BÜYÜK GÖL |
Yedigöller, Boluluların doğayla buluştuğu bir yer. İçinde yüzyıllık ağaçları barındıran çok güzel bir orman. Küçükken gitme fırsatına sahip olmuş olsam da, büyüyünce daha çok farkına vardım. İlk kafa kampımı orada yaptım. İlk gördüğüm an, o kadar yeşil, taze bir görüntü var ki; insanın içi ısınıyor ve hafif bir yağmurla çıkan taze toprak kokusu, havanın soğukluğu bir içinize çekiyorsunuz. Kampımızı kurduktan sonra, karnımızı doyurmaya karar verdik sonunda. O ortamda, bir sürü işle ilgilenirken çok acıkıyorsunuz ve yemeğiniz o kadar lezzetli oluyor ki sanki daha iyisini hiç yemediniz. Ormanda, ateşin başında kamp yapmaya geldiyseniz, keyif yapmak da bir o kadar farklı oluyor. Benim kendi nargilesini getirip, hiç üşenmeden onu hazırlayan bir arkadaşım var ama onun aldığı keyifte ayrı bir heyecan.
Su yollarından yürümek |
Geceleri, uyku tulumunuz ve mat olduğu sürece soğuğu hissetmiyorsunuz. Küçük bir bilgi vermek gerekirsek, uyku tulumunda üşümemek için, içlikle girmek gerekiyor yoksa tulumunuz, sizi ısıtmaya çalıştığı kadar kıyafetlerinizi de ısıtmaya çalışacaktır. Bu arada, bu hikayenin komik tarafı bizim o akşam uyku tulumunda kalamamızdır çünkü başka bir arkadaşımız, çadırın pollerini unuttuğu için gecemizi arabada geçirmek zorunda kaldık ama sanki evimdeymişim gibi rahattım. Ertesi sabah, bir dünya güzeli aktivitemiz de sabah kahvaltısı. Göle yada yeşil bir ormana karşı, keyifli bir kahvaltı ve demlenmiş bir çay, hiçbir şeye değişmem ve herkesin bunun hayalini kurduğunu da biliyorum. O gün,vaktimizi iyi değerlendirebildik ve uzun bir geziye çıktık. Bahsetmeden duramayacağım, "risk" kelimesinin bizim için bir anlamı var. Yaşadığımızı hissettiren bir kelime. Onunla macera arıyoruz ve yaşıyoruz. Olmadık yerlerden yürüyor, atlıyoruz, zıplıyoruz. Ekstrem olayları
seviyoruz.
O günün diğer keyfi, çayımızı ve aburcuburlarımızı alıp, Nazlı gölün başına gitmekti ve sular o kadar çok çekilmişti ki; gölün ortasında oturuyorduk. Hafif bir soğukluk ve yağmurda vardı ama her şey eğlenceli. Kamp alanına, araba yolunu takip ederek devam ettik ve komik sürprizlerle karşılaşıyorsunuz. Tabelalar veya enteresan köprüler gibi...
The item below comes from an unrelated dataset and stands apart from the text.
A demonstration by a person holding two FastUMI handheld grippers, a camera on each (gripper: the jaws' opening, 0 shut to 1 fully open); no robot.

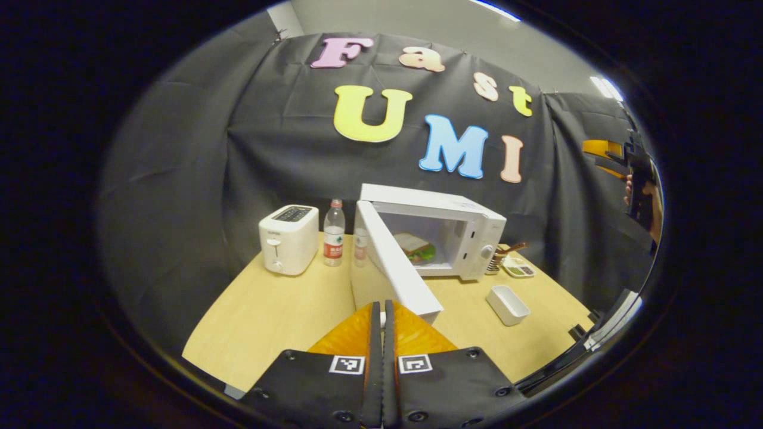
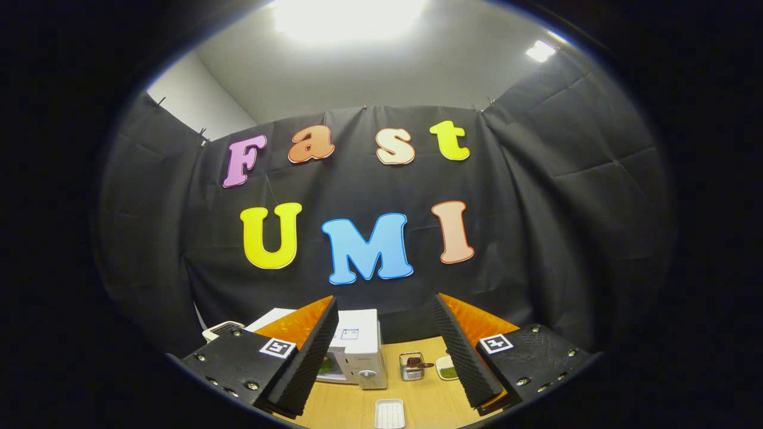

Gezimizi tamamladıktan sonra, eşyalarımızı toplayıp İstanbul'a dönüş yapacağız ama önce bir sucuk ekmek keyfi yapmadan olmaz. Toplandıktan sonra malesef evimize dönmek için yola çıkacaktık ama Yedigöller, bize son şakasını da yaptı ve akümüz bitti. Eğer şanslı olmasaydık, altımızdaki arabanın aynı markasını bulamazdık. Yedigöller'de bizi bir gün daha ağırlayabilirdi. Bu tecrübe için arkadaşlarıma teşekkür ederim. Yaşadığım en eğlenceli deneyimlerden biriydi ve Yedigöller'in güzelliğini bu şekilde yaşayabilmek de ayrı bir tecrübe.